◆ Exercise: Please reproduce the listing in its entirety, exactly as written, but without images.
___ Information shown
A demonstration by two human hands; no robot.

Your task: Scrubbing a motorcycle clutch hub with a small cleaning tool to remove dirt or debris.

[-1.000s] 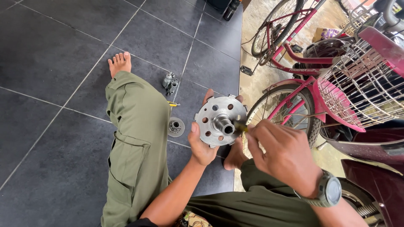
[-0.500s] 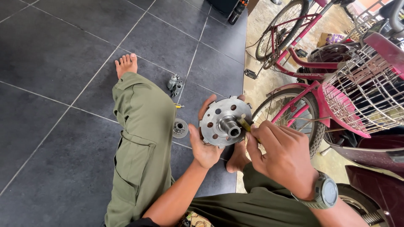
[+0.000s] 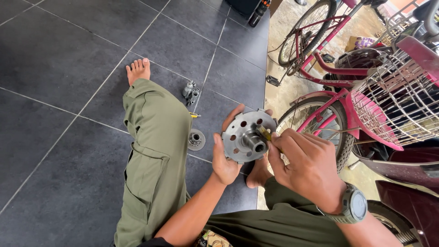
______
◆ Result of this task:
A demonstration by two human hands; no robot.

Your task: Scrubbing a motorcycle clutch hub with a small cleaning tool to remove dirt or debris.

[-1.000s] 
[-0.500s] 
[+0.000s] 

The exercise requires no further answer.